I controlled my urge to tell him to wait a few more days so I could milk the schoolwide sympathy. Instead I said sarcastically, “Yes, the rumor, the one about me being terminally ill? That rumor?”
“Yes,” Derek laughed. “That rumor. I'll try to clear it up.”
I shook my head at him as we went back to our studies. I did like the way people treated me that day, but I didn't like that it was because they thought I was really, really sick. But just as the rumor died down, lucky for me, I got mono and got to miss an entire month of school.

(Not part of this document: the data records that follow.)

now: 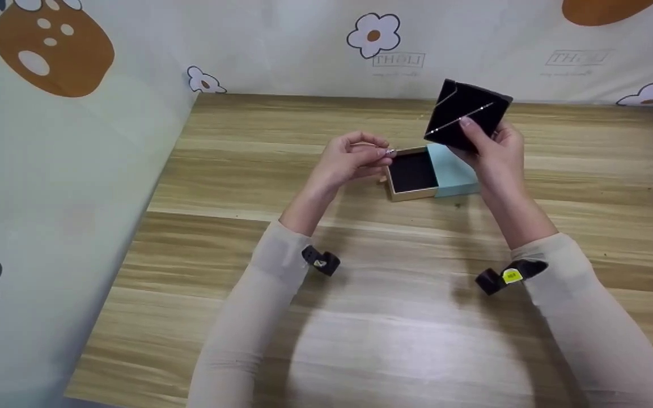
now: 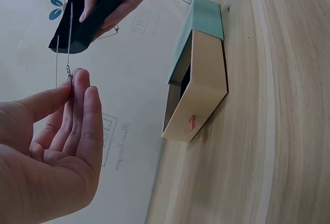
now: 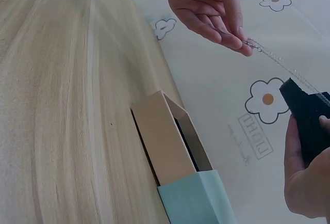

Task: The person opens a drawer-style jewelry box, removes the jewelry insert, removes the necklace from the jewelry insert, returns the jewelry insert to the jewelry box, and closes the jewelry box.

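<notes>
My right hand (image 1: 476, 136) holds a black velvet pad (image 1: 465, 110) up above the table, thumb on its front face. A thin silver chain (image 1: 458, 120) runs across the pad. My left hand (image 1: 382, 153) pinches the chain's loose end between thumb and fingertips. In the left wrist view the chain (image 2: 68, 43) hangs from the pad (image 2: 85, 20) to my left fingertips (image 2: 77, 79). Below both hands lies a small box: a tan drawer (image 1: 411, 173) lined in black, pulled halfway out of a teal sleeve (image 1: 452, 173). The right wrist view shows the drawer (image 3: 165, 141) and sleeve (image 3: 196, 203).
The box lies on a wooden table (image 1: 394, 317). A pale cloth with flower and orange prints (image 1: 372, 37) hangs behind the table and covers the area to its left (image 1: 49, 198). A small orange pull tab (image 2: 190, 124) sits on the drawer's front.
</notes>
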A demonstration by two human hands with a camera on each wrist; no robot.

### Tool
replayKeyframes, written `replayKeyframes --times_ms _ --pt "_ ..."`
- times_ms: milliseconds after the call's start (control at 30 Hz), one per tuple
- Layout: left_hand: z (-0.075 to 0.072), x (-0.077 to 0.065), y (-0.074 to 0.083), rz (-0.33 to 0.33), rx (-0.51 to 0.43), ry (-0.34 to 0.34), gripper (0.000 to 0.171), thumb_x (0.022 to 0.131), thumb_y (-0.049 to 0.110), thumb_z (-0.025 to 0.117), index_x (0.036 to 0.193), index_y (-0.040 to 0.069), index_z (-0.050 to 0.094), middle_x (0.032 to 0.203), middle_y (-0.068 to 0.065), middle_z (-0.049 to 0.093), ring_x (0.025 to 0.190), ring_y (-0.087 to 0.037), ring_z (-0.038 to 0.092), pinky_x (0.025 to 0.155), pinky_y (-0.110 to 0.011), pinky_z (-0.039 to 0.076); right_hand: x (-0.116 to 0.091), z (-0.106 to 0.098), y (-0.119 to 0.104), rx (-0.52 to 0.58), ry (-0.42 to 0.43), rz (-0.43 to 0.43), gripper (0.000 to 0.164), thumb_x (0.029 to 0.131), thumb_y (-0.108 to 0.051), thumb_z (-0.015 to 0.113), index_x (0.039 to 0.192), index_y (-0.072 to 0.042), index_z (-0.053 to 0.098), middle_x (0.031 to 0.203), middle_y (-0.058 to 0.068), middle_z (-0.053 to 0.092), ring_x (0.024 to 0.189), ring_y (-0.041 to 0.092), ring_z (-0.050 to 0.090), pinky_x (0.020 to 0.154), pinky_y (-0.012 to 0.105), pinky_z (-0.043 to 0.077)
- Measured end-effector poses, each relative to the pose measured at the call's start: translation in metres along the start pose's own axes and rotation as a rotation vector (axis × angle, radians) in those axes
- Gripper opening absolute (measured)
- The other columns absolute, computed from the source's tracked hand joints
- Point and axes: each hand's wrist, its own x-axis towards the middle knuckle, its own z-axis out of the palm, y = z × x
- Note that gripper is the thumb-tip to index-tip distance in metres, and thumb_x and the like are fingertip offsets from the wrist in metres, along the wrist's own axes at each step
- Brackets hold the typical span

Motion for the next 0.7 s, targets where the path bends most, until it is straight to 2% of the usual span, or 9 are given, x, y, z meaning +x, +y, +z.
replayKeyframes --times_ms 233,333,500,567,700 --pt "-0.005 -0.001 0.0 -0.005 0.018 0.01 0.016 0.093 -0.006 0.062 0.109 -0.004 0.065 0.115 -0.027 0.07 0.074 -0.011 0.072 0.09 -0.036 0.06 0.001 -0.001 0.001 0.013 0.003 -0.002 0.039 0.087 -0.004 0.075 0.121 -0.004 0.055 0.114 0.01 0.062 0.095 0.017 0.073 0.079 0.028 0.062" --pt "-0.007 -0.001 0.0 0.006 0.013 0.009 0.016 0.093 -0.006 0.063 0.108 -0.004 0.065 0.107 -0.023 0.074 0.075 -0.012 0.073 0.087 -0.034 0.061 0.001 -0.002 0.001 0.022 0.001 -0.008 0.039 0.087 -0.004 0.075 0.12 -0.004 0.055 0.114 0.01 0.062 0.094 0.017 0.073 0.079 0.028 0.062" --pt "-0.011 -0.002 0.0 0.015 0.006 0.011 0.016 0.093 -0.007 0.062 0.108 -0.005 0.065 0.089 -0.009 0.075 0.076 -0.014 0.073 0.084 -0.033 0.062 0.001 -0.003 0.002 0.03 0.009 -0.007 0.039 0.087 -0.003 0.075 0.12 -0.003 0.055 0.113 0.01 0.062 0.094 0.017 0.073 0.079 0.029 0.062" --pt "-0.013 -0.002 0.0 0.013 -0.003 0.01 0.015 0.093 -0.007 0.062 0.108 -0.005 0.065 0.085 -0.005 0.074 0.077 -0.014 0.073 0.083 -0.031 0.062 0.001 -0.003 0.001 0.035 0.016 -0.001 0.038 0.087 -0.003 0.075 0.119 -0.004 0.055 0.113 0.01 0.062 0.093 0.017 0.073 0.078 0.028 0.062" --pt "-0.014 -0.002 0.0 0.009 -0.02 0.009 0.015 0.093 -0.008 0.061 0.107 -0.004 0.065 0.084 -0.004 0.074 0.079 -0.015 0.073 0.077 -0.026 0.062 0.001 -0.003 0.001 0.044 0.022 0.008 0.038 0.087 -0.002 0.075 0.12 -0.004 0.055 0.115 0.011 0.061 0.094 0.017 0.073 0.078 0.029 0.062"
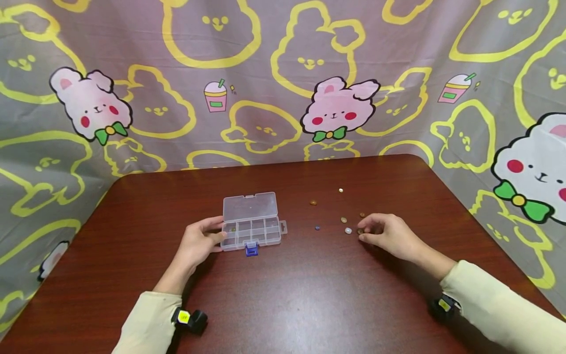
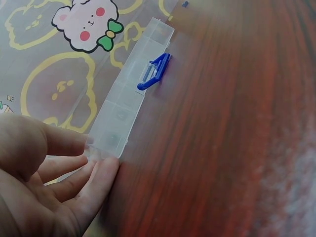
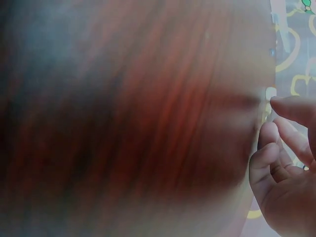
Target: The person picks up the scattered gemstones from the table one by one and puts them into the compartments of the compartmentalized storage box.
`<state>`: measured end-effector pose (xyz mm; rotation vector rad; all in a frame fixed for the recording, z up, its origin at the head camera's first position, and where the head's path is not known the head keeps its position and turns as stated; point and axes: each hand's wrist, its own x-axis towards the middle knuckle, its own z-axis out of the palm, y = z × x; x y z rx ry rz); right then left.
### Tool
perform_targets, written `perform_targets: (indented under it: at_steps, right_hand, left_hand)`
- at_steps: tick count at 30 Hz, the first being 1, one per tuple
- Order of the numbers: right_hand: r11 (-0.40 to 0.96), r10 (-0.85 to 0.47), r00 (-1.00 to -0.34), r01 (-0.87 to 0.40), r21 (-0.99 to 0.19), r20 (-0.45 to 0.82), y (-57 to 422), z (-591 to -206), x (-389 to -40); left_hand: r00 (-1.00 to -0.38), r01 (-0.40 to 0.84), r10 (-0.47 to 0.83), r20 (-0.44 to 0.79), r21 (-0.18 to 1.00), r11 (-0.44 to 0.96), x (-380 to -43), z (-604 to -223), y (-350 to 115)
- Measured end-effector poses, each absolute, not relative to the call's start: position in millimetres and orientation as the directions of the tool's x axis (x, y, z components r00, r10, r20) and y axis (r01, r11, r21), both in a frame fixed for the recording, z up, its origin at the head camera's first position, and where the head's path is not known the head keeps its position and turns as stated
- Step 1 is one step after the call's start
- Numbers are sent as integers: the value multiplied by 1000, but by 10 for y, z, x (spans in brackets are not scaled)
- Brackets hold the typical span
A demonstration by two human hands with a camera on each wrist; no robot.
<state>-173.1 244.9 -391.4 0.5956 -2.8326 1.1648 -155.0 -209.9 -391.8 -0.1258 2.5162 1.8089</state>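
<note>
A clear plastic compartment box (image 1: 250, 235) lies on the table with its lid (image 1: 249, 207) raised at the back and a blue latch (image 1: 251, 249) at the front. My left hand (image 1: 201, 239) grips its left end, thumb over the near corner and fingers behind and below. A small green piece (image 1: 233, 229) shows in a left compartment. On the right, my right hand (image 1: 391, 236) pinches a small dark brown stone (image 1: 360, 231) at the tabletop between thumb and index finger. A whitish stone (image 1: 348, 230) lies just left of those fingertips.
Several more small stones are scattered between box and right hand: an olive one (image 1: 343, 220), a brown one (image 1: 362, 215), a blue one (image 1: 317, 227), an amber one (image 1: 313, 202) and a pale one (image 1: 341, 190). A patterned curtain (image 1: 265, 98) hangs behind the dark wood table (image 1: 283, 300).
</note>
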Motion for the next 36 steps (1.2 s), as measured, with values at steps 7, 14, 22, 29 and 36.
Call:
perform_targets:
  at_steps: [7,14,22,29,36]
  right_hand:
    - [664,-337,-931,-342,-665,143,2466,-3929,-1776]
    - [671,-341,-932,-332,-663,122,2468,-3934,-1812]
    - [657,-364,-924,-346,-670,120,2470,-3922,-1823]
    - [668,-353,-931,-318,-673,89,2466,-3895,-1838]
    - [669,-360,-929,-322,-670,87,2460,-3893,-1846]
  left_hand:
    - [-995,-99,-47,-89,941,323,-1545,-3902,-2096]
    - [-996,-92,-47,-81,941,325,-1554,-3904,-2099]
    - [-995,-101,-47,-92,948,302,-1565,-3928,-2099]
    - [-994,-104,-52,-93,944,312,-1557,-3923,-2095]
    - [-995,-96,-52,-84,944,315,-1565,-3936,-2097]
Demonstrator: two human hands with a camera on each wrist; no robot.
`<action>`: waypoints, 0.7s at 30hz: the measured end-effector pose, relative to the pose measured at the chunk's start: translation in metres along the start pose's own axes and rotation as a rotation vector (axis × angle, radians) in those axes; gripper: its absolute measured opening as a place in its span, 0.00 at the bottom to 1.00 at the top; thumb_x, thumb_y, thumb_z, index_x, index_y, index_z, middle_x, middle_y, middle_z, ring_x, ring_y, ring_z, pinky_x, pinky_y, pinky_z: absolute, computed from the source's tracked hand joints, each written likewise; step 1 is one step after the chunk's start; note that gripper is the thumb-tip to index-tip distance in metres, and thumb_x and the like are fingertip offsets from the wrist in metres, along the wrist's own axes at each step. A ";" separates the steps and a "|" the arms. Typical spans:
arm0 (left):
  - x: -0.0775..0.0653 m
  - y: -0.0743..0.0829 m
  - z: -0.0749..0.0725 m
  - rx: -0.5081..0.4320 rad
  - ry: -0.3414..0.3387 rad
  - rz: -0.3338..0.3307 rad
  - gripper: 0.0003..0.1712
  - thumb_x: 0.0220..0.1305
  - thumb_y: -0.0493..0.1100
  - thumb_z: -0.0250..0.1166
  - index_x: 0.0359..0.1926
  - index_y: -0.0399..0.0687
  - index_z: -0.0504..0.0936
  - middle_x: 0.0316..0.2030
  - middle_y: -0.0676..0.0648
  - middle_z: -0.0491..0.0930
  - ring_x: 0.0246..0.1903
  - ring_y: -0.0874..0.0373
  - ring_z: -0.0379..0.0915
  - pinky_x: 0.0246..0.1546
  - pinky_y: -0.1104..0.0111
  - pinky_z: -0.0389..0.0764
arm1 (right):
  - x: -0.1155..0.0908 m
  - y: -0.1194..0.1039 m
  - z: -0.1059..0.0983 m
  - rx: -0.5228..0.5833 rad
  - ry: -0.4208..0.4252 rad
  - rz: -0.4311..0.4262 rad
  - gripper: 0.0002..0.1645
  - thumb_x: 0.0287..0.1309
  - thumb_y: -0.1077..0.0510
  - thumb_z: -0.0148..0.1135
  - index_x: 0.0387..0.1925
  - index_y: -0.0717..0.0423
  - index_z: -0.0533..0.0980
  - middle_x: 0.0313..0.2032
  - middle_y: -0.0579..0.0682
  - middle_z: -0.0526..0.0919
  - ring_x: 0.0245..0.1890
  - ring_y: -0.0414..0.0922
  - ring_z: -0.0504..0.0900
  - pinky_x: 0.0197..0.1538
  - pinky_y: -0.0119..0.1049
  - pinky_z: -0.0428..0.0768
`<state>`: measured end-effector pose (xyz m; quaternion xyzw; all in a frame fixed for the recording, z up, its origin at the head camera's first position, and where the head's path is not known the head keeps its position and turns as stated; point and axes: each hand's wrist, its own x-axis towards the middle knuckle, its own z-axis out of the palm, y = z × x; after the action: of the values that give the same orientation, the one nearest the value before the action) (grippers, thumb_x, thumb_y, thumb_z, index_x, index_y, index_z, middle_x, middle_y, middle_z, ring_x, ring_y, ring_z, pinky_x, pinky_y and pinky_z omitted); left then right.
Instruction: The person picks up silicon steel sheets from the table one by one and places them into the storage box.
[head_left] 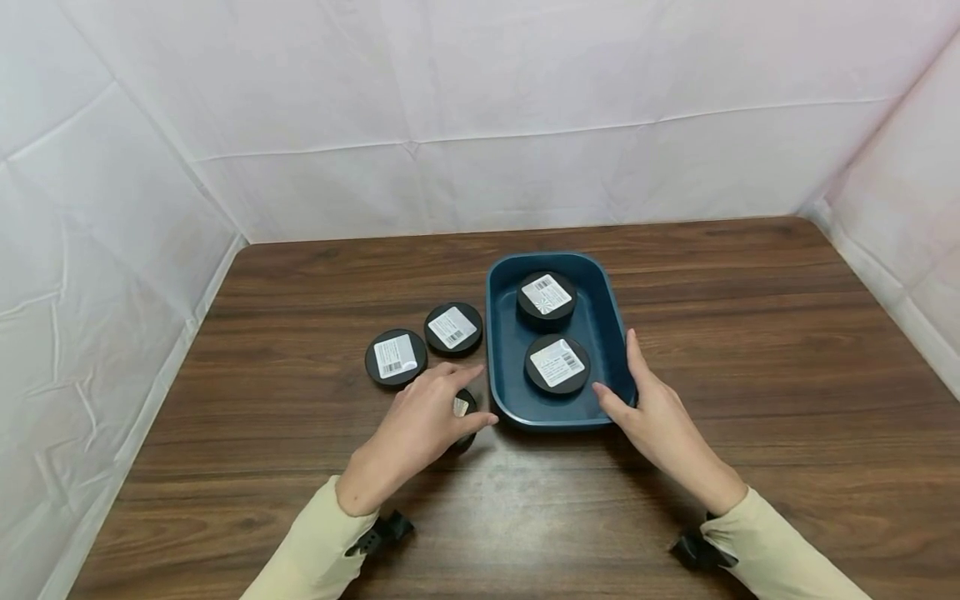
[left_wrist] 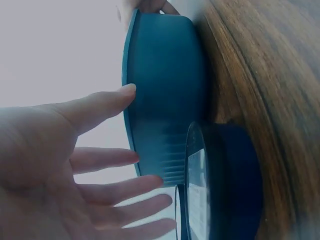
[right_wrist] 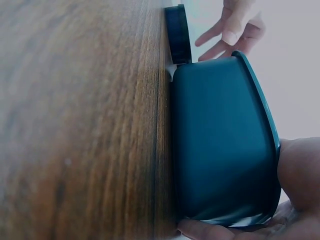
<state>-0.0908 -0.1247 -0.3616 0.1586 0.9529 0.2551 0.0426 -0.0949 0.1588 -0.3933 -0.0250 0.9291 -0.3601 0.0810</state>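
Beneath the left hand (head_left: 420,417) lies a black tin (head_left: 462,414), fingers spread over it, not gripping; right hand (head_left: 652,408), fingers straight, presses the blue tray (head_left: 611,321), whose long axis runs away from the person.

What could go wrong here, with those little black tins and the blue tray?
The left hand hovers with spread fingers over a black tin beside the blue tray; a loose grasp might let the tin slip or knock the tray's wall. The right hand only rests against the tray's near right corner, so a nudge could slide it. Two tins already fill much of the tray, so another may land tilted.
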 end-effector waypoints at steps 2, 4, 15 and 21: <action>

Mononucleosis, also known as “the kissing disease,” was the be-all, end-all of high-school illnesses to get. I got it from being run-down, but no one needed to know that. Everyone would assume I had kissed someone to get it and would be speculating about who it was! Yes, I had kissed John in Pennsylvania, but no one at school, not that anyone needed to know that either. My rep was ready for some rumors about whom I had kissed. I hoped in my absence classmates would be too distracted by solving the puzzle of my secret love life to finish that stupid homecoming float. Even better than that was how bad everyone felt for me. I reveled in pretending to be asleep on the couch while my mother stroked my head, saying things like, “Poor thing, she doesn't know how sick she is.” And, the best part was, the doctors had to do a massive amount of blood tests on me while I was sick, which put a halt to my assuredness that I had contracted AIDS that fateful weekend when I came into contact with a genital at Jackie Angel's house. To add to the awesomeness of being AIDS-free, rumored to have been kissing someone, and having my mom feel sorry for me, Amy Fisher had just shot Mary Jo Buttafuoco in the face, and I got to watch
all three
made-for-TV movies about the scandal. We're talking
The Amy Fisher Story
starring Drew Barrymore,
Casualties of Love: The “Long Island Lolita” Story
starring Alyssa Milano, and
Lethal Lolita
starring some other chick. Each one was more brilliant than the next, and it saddened me to know that one day this scandal would die down. What I didn't know is that just around the corner Tonya Harding would bash in Nancy Kerrigan's knee and I would be able to get my tabloid fix once again.